WHAT IS EXPECTED: Look below for the line containing "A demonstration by"; from there through the line containing "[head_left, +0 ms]", both lines included, please set down each line exactly and nothing else.

MATERIAL FOR THE TASK:
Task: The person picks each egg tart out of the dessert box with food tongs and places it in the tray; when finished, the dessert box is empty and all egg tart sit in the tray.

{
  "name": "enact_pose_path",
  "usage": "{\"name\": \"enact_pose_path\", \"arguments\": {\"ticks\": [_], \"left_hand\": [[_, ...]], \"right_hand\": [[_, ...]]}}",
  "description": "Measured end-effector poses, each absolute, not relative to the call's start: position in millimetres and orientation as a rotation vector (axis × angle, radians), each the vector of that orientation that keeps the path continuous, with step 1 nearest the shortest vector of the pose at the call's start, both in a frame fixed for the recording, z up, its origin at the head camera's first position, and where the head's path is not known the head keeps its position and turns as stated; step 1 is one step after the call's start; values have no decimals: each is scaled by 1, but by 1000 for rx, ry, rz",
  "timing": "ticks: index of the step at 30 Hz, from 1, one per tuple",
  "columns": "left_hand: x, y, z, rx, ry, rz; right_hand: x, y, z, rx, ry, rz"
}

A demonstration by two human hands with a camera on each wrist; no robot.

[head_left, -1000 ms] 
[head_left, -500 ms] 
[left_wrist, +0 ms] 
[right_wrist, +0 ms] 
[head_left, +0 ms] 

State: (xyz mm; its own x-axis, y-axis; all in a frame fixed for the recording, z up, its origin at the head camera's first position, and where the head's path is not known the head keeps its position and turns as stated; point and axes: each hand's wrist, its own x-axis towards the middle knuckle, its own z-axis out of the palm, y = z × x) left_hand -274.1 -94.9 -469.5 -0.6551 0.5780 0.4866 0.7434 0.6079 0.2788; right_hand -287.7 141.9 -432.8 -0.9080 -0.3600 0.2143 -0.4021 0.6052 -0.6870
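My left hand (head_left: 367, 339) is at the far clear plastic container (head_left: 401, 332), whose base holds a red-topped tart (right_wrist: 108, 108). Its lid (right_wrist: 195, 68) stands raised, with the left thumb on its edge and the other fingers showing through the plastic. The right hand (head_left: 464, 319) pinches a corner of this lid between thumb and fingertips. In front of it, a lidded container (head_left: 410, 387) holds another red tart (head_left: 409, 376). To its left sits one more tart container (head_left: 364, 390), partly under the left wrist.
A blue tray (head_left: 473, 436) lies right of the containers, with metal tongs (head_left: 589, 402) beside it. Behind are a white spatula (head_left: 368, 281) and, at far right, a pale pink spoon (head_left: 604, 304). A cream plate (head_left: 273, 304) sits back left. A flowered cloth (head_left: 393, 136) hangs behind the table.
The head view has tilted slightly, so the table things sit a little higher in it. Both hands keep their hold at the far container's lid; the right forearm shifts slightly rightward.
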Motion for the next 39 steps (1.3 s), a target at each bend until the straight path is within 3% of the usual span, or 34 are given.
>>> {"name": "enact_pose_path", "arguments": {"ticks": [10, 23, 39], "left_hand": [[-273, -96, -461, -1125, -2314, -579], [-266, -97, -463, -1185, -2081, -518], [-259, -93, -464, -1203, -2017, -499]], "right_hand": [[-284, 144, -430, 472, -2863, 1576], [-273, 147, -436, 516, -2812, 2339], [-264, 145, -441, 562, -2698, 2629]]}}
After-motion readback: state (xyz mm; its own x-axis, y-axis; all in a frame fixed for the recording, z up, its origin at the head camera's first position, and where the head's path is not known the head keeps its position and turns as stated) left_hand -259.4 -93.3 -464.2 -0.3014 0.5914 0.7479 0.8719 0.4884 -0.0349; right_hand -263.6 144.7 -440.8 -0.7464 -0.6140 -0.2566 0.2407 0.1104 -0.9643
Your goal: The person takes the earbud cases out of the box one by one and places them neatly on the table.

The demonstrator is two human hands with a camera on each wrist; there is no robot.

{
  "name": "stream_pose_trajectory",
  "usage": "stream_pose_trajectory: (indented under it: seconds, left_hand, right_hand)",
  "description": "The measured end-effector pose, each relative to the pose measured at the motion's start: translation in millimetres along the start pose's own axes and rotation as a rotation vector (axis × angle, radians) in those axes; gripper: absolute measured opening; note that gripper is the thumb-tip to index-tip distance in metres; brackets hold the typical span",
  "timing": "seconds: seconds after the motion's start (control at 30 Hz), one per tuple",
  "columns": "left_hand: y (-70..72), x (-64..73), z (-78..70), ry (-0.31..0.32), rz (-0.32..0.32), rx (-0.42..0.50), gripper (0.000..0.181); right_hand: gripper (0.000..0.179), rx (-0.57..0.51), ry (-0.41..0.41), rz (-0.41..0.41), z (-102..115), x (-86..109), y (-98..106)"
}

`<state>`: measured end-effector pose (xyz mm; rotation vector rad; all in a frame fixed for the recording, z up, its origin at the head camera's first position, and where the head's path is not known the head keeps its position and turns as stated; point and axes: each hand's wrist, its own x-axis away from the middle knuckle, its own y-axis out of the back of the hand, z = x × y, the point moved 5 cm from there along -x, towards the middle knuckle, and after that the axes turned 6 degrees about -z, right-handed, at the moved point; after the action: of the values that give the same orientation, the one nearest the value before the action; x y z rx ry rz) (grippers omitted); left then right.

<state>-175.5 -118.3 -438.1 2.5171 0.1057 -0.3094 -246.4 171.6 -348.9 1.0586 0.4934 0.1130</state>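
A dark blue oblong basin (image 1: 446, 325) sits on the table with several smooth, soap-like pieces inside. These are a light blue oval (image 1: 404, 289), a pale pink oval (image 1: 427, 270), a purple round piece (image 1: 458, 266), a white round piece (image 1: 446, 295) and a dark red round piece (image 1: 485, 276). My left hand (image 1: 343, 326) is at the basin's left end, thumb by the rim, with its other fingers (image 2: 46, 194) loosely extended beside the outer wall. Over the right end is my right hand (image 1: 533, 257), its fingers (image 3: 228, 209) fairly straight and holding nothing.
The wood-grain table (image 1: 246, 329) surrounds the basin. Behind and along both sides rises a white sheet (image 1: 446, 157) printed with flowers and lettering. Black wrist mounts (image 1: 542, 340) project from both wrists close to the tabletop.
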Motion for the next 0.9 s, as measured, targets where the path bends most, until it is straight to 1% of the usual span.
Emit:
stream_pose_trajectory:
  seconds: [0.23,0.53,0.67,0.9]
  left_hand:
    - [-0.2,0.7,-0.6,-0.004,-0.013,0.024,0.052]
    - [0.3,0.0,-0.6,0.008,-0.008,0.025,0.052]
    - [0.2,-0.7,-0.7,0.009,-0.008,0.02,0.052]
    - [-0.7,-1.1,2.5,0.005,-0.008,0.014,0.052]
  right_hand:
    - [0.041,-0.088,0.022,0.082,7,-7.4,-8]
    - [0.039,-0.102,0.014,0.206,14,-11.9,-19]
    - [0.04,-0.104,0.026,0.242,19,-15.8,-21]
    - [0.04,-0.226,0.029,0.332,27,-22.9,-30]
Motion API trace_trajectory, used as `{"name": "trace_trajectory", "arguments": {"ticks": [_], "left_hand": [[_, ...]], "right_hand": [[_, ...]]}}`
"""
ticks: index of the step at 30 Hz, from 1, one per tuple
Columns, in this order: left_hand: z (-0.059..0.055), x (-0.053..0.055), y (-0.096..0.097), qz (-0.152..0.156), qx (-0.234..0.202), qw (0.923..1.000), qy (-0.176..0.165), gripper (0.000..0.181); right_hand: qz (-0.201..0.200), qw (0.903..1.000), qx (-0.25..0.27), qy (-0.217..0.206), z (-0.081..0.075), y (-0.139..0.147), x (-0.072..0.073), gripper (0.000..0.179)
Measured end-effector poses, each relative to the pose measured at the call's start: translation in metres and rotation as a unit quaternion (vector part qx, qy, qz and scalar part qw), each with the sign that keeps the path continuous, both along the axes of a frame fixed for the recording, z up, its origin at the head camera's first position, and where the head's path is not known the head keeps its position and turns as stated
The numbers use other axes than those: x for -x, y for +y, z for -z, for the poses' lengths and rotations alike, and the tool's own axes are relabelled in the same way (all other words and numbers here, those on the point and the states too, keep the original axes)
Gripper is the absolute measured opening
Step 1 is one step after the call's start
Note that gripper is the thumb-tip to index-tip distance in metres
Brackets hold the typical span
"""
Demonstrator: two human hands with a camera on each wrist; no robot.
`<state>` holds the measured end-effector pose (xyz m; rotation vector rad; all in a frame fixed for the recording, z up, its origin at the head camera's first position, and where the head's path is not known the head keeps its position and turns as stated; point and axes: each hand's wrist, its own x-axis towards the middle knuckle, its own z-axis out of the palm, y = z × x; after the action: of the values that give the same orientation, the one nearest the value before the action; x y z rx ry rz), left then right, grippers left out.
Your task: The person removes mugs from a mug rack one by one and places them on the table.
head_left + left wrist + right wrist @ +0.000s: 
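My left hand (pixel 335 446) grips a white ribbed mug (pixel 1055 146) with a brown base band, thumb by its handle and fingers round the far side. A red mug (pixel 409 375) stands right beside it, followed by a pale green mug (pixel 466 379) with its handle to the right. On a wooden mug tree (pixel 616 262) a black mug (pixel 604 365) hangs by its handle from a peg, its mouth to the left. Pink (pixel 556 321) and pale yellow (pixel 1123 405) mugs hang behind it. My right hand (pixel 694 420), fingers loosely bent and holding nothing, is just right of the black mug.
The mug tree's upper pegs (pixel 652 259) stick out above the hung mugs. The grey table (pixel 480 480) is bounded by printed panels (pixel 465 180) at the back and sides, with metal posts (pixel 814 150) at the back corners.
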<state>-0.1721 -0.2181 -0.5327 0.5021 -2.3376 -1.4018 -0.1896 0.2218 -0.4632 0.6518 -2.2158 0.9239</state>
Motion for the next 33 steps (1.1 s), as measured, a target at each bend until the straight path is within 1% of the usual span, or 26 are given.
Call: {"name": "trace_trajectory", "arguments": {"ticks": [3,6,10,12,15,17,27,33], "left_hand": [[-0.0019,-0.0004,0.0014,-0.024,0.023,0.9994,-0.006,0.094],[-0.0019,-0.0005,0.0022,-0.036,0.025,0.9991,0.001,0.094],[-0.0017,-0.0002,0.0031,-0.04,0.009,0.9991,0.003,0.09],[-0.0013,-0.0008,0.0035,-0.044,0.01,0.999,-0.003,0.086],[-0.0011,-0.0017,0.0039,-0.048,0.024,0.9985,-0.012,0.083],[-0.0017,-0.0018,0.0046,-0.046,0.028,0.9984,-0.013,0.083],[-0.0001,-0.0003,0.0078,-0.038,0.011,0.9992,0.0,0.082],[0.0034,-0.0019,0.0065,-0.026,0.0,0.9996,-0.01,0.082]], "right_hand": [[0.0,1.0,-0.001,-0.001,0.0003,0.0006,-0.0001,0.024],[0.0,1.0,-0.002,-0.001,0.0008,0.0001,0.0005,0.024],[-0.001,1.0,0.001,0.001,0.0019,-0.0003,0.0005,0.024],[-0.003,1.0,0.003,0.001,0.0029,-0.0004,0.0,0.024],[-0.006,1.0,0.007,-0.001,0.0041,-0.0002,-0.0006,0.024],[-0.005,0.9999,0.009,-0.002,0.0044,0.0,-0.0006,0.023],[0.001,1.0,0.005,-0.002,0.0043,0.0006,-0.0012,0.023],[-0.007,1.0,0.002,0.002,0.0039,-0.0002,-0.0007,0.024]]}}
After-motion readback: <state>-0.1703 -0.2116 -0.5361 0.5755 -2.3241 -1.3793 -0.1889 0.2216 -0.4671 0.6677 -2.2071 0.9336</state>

REPLY:
A demonstration by two human hands with a camera on each wrist; no robot.

[head_left, -1000 ms] 
[head_left, -500 ms] 
[left_wrist, +0 ms] 
[right_wrist, +0 ms] 
[head_left, +0 ms] 

The exercise is fully answered.